• **WORK REQUIRED**: This exercise needs all of the entries set down again, exactly as they read.

• **RECORDS FOR THIS EXERCISE**:
BEGIN

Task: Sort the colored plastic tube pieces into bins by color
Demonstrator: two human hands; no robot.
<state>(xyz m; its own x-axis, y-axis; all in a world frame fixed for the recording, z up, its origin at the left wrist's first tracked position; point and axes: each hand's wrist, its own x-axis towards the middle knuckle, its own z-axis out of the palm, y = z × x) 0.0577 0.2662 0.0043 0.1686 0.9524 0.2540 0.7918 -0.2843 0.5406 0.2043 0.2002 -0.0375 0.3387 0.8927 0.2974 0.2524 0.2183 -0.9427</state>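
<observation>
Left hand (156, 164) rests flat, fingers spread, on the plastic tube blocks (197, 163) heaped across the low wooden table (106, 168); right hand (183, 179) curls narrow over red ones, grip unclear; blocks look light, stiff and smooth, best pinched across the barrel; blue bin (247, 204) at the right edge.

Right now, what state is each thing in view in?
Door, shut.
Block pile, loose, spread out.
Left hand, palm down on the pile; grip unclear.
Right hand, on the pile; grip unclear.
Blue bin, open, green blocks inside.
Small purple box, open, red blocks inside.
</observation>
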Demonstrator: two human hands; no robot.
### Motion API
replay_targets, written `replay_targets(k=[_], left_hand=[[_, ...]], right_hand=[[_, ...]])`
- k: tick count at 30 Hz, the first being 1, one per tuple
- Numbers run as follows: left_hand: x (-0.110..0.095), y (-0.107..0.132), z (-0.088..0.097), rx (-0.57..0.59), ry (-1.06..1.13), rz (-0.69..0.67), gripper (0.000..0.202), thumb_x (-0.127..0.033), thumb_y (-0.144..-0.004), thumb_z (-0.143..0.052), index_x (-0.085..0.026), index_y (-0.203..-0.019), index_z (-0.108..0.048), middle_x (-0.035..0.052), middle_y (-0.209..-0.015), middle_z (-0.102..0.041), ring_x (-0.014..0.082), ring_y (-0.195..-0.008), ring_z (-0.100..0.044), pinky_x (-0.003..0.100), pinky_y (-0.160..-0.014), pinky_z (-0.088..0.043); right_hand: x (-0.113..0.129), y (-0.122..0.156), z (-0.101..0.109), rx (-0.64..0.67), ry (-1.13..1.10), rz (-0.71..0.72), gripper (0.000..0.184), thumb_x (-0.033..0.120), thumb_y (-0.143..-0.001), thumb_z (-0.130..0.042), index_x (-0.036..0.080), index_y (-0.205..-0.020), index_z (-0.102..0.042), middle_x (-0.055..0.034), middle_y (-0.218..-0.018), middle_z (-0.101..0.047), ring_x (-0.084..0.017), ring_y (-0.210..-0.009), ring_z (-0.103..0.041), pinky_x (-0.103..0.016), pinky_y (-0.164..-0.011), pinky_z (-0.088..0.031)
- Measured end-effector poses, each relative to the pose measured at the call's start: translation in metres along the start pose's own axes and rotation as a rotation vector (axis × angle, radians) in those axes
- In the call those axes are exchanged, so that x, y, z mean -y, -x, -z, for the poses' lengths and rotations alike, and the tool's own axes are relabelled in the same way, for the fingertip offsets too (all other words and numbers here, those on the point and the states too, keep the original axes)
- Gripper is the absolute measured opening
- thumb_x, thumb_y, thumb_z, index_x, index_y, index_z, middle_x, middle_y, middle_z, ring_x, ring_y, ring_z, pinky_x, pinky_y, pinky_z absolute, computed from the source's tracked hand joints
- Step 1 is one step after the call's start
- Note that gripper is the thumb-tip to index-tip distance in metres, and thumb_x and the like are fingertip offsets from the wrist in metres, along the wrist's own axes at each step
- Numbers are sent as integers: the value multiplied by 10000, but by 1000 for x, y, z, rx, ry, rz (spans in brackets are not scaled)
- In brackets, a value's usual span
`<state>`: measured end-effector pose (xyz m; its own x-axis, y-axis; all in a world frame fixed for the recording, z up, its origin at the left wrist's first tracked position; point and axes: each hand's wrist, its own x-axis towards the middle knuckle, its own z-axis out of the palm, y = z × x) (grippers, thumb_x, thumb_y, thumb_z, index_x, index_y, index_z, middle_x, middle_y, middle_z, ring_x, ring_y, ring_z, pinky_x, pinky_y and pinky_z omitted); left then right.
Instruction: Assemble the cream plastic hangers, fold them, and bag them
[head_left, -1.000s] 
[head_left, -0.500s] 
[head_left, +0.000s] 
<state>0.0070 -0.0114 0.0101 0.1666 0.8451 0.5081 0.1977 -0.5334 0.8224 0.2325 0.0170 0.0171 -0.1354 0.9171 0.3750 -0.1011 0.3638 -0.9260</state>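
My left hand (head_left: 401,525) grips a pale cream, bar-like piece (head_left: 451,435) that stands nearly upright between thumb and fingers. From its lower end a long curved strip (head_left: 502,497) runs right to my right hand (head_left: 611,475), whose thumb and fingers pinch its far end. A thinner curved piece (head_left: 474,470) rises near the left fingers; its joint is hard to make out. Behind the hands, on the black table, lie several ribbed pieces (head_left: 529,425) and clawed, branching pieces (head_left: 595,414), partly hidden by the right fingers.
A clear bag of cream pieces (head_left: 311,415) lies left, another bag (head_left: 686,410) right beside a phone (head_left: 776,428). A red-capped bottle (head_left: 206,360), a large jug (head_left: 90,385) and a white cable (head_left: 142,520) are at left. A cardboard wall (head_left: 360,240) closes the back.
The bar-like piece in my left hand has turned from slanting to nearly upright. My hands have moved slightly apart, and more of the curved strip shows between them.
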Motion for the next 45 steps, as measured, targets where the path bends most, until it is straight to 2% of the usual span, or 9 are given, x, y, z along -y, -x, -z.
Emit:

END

• **EXPECTED ANSWER**:
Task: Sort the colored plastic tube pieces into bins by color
Demonstrator: two human hands; no robot.
<state>(xyz m; its own x-axis, y-axis; all in a world frame fixed for the recording, z up, its origin at the left wrist's first tracked position; point and axes: each hand's wrist, its own x-axis towards the middle knuckle, its own z-axis out of the palm, y = z × x) 0.0577 0.2662 0.0043 0.1686 0.9524 0.2540 0.7918 -0.2843 0.5406 0.2043 0.2002 -0.0375 0.3387 0.8927 0.2974 0.2524 0.2183 -0.9427</state>
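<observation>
Left hand (156, 164) rests flat, fingers spread, on the plastic tube blocks (197, 163) heaped across the low wooden table (106, 168); right hand (183, 179) curls narrow over red ones, grip unclear; blocks look light, stiff and smooth, best pinched across the barrel; blue bin (247, 204) at the right edge.

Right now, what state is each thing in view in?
Door, shut.
Block pile, loose, spread out.
Left hand, palm down on the pile; grip unclear.
Right hand, on the pile; grip unclear.
Blue bin, open, green blocks inside.
Small purple box, open, red blocks inside.
</observation>
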Demonstrator: two human hands; no robot.
### Motion API
replay_targets, written `replay_targets(k=[_], left_hand=[[_, ...]], right_hand=[[_, ...]])`
- k: tick count at 30 Hz, the first being 1, one per tuple
- Numbers run as follows: left_hand: x (-0.110..0.095), y (-0.107..0.132), z (-0.088..0.097), rx (-0.57..0.59), ry (-1.06..1.13), rz (-0.69..0.67), gripper (0.000..0.202), thumb_x (-0.127..0.033), thumb_y (-0.144..-0.004), thumb_z (-0.143..0.052), index_x (-0.085..0.026), index_y (-0.203..-0.019), index_z (-0.108..0.048), middle_x (-0.035..0.052), middle_y (-0.209..-0.015), middle_z (-0.102..0.041), ring_x (-0.014..0.082), ring_y (-0.195..-0.008), ring_z (-0.100..0.044), pinky_x (-0.003..0.100), pinky_y (-0.160..-0.014), pinky_z (-0.088..0.043); right_hand: x (-0.113..0.129), y (-0.122..0.156), z (-0.101..0.109), rx (-0.64..0.67), ry (-1.13..1.10), rz (-0.71..0.72), gripper (0.000..0.184), thumb_x (-0.033..0.120), thumb_y (-0.143..-0.001), thumb_z (-0.130..0.042), index_x (-0.036..0.080), index_y (-0.205..-0.020), index_z (-0.102..0.042), middle_x (-0.055..0.034), middle_y (-0.218..-0.018), middle_z (-0.101..0.047), ring_x (-0.084..0.017), ring_y (-0.210..-0.009), ring_z (-0.103..0.041), pinky_x (-0.103..0.016), pinky_y (-0.164..-0.011), pinky_z (-0.088..0.031)
- Measured end-effector poses, each relative to the pose measured at the call's start: translation in metres along the start pose's own axes and rotation as a rotation vector (axis × angle, radians) in those axes
- In the call those axes are exchanged, so that x, y, z mean -y, -x, -z, for the poses' lengths and rotations alike, and the tool's own axes are relabelled in the same way, for the fingertip offsets too (all other words and numbers here, those on the point and the states too, keep the original axes)
- Gripper is the absolute measured opening
- thumb_x, thumb_y, thumb_z, index_x, index_y, index_z, middle_x, middle_y, middle_z, ring_x, ring_y, ring_z, pinky_x, pinky_y, pinky_z absolute, computed from the source's tracked hand joints
- Step 1 is one step after the call's start
- Note that gripper is the thumb-tip to index-tip distance in metres, and thumb_x and the like are fingertip offsets from the wrist in metres, along the wrist's own axes at each step
- Numbers are sent as integers: the value multiplied by 10000, but by 1000 for x, y, z, rx, ry, rz (spans in brackets are not scaled)
- In brackets, a value's usual span
`<state>`: measured end-effector pose (xyz m; its own x-axis, y-axis; all in a world frame fixed for the recording, z up, its origin at the left wrist's first tracked position; point and axes: each hand's wrist, its own x-axis towards the middle knuckle, its own z-axis out of the palm, y = z × x) (grippers, thumb_x, thumb_y, thumb_z, index_x, index_y, index_z, middle_x, middle_y, middle_z, ring_x, ring_y, ring_z, pinky_x, pinky_y and pinky_z omitted); left then right.
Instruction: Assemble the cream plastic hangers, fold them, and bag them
[head_left, -1.000s] 
[head_left, -0.500s] 
[head_left, +0.000s] 
<state>0.0070 -0.0114 0.0101 0.1666 0.8451 0.5081 0.1977 -0.5334 0.8224 0.2325 0.0170 0.0171 -0.1354 0.9171 0.3750 -0.1011 0.3638 -0.9260</state>
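My left hand (head_left: 401,525) grips a pale cream, bar-like piece (head_left: 451,435) that stands nearly upright between thumb and fingers. From its lower end a long curved strip (head_left: 502,497) runs right to my right hand (head_left: 611,475), whose thumb and fingers pinch its far end. A thinner curved piece (head_left: 474,470) rises near the left fingers; its joint is hard to make out. Behind the hands, on the black table, lie several ribbed pieces (head_left: 529,425) and clawed, branching pieces (head_left: 595,414), partly hidden by the right fingers.
A clear bag of cream pieces (head_left: 311,415) lies left, another bag (head_left: 686,410) right beside a phone (head_left: 776,428). A red-capped bottle (head_left: 206,360), a large jug (head_left: 90,385) and a white cable (head_left: 142,520) are at left. A cardboard wall (head_left: 360,240) closes the back.
The bar-like piece in my left hand has turned from slanting to nearly upright. My hands have moved slightly apart, and more of the curved strip shows between them.
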Motion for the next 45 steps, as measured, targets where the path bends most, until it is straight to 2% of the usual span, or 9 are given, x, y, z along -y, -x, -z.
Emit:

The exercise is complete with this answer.